What to produce: Count how many lines of the data include "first". The answer is that number and nothing else.

Data section:
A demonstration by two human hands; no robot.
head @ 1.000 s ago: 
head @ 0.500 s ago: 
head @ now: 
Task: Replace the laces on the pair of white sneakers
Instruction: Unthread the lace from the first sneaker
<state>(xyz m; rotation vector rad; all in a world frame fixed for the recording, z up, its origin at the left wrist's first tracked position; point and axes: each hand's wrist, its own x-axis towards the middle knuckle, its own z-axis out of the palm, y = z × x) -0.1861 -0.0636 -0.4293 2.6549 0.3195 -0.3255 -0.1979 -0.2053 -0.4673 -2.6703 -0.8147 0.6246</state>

Response to this exercise: 2